═════ Material supplied

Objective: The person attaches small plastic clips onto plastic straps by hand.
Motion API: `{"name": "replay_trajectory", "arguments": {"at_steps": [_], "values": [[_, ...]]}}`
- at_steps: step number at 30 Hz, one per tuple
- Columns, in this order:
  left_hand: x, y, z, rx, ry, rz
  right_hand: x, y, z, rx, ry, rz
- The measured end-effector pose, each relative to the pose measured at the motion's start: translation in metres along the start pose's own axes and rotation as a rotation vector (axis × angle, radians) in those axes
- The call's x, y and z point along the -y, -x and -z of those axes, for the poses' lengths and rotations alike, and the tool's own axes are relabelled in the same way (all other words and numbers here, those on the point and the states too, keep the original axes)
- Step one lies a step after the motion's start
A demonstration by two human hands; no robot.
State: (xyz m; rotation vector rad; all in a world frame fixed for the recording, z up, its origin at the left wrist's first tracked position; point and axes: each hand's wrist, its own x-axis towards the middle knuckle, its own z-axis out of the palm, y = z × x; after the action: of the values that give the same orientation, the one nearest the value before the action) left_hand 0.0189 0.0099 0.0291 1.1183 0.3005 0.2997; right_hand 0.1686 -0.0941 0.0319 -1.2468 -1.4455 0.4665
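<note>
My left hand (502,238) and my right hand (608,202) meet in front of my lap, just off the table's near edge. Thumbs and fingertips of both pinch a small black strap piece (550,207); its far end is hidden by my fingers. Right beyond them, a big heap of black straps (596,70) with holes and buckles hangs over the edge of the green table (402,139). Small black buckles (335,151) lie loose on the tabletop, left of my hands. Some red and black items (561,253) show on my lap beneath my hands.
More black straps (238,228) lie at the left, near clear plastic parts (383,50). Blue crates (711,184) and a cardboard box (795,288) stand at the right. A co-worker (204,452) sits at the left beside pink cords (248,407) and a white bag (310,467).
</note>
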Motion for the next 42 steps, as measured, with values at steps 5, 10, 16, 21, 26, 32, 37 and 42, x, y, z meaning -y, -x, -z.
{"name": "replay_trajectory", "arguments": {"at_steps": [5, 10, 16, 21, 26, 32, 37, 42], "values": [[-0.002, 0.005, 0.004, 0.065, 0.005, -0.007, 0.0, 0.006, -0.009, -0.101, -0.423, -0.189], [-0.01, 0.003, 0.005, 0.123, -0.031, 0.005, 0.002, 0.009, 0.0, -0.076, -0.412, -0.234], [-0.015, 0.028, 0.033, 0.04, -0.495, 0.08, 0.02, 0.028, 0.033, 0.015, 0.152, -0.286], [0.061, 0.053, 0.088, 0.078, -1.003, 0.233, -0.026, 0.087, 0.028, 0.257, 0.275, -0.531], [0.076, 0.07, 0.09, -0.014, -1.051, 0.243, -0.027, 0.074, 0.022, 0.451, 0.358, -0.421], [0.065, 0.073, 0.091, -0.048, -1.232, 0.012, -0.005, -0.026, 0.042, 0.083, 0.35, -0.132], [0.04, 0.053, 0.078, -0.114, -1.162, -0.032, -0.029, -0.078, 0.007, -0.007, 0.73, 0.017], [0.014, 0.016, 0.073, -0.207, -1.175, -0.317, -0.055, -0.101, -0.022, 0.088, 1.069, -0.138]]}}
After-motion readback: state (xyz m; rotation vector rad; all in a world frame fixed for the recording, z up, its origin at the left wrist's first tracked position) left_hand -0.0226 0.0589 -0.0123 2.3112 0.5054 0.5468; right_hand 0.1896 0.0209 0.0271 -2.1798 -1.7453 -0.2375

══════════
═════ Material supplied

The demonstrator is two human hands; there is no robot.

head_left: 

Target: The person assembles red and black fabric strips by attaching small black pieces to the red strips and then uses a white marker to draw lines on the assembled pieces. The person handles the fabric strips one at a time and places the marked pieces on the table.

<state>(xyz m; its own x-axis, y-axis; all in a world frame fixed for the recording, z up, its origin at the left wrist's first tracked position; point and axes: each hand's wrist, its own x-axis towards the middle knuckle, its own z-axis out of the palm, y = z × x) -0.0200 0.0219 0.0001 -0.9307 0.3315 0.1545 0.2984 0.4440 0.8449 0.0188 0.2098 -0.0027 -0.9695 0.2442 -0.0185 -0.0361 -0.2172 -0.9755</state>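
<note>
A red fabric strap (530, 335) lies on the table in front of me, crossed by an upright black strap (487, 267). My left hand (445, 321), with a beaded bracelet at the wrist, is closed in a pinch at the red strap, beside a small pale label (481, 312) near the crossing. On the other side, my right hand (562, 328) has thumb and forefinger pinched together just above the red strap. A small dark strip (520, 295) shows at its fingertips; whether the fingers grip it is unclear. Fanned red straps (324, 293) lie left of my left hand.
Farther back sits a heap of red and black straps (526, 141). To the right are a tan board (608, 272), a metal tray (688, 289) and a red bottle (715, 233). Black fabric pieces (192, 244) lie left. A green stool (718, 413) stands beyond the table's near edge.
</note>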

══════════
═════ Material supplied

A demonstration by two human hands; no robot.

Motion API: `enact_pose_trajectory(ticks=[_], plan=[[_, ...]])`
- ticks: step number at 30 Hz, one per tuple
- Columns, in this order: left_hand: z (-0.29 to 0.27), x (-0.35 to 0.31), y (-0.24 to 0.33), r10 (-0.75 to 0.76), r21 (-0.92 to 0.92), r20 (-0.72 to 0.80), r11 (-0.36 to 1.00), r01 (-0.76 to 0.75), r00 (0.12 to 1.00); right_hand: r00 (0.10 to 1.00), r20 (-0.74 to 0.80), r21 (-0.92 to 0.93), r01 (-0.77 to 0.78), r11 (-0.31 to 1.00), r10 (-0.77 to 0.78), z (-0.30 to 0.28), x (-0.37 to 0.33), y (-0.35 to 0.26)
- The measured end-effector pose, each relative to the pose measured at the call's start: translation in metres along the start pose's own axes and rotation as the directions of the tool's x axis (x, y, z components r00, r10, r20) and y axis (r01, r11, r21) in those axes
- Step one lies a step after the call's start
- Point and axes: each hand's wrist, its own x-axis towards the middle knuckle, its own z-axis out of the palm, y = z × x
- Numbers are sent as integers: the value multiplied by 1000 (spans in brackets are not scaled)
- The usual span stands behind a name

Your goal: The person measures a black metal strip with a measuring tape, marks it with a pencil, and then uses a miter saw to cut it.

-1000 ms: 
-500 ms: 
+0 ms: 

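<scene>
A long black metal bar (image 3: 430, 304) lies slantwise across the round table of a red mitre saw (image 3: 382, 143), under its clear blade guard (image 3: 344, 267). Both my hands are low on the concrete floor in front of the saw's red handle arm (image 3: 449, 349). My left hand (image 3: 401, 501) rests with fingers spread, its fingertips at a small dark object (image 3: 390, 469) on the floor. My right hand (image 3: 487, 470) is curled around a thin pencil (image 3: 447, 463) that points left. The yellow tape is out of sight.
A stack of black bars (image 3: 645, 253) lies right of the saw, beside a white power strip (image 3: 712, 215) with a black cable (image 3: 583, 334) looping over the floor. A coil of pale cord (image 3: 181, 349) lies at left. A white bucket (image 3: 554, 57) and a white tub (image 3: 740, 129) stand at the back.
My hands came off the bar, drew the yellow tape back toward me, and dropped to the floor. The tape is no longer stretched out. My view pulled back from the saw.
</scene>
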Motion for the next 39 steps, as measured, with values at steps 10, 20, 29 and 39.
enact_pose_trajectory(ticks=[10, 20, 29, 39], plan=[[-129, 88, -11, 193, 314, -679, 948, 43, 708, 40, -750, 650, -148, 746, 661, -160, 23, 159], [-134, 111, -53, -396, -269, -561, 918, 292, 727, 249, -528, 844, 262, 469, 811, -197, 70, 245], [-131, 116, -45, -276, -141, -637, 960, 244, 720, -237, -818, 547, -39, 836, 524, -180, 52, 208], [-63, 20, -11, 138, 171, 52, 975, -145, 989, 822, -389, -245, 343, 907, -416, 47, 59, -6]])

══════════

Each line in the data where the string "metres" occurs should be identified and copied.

### Response
- The measured end-effector pose, each relative to the pose measured at the motion's start: translation in metres along the start pose's own axes and rotation as a rotation vector (axis × angle, radians) in those axes
- The measured end-effector pose, each relative to the pose measured at the call's start: translation in metres along the start pose's own axes and rotation as the directions of the tool's x axis (x, y, z components r00, r10, r20) and y axis (r01, r11, r21) in those axes

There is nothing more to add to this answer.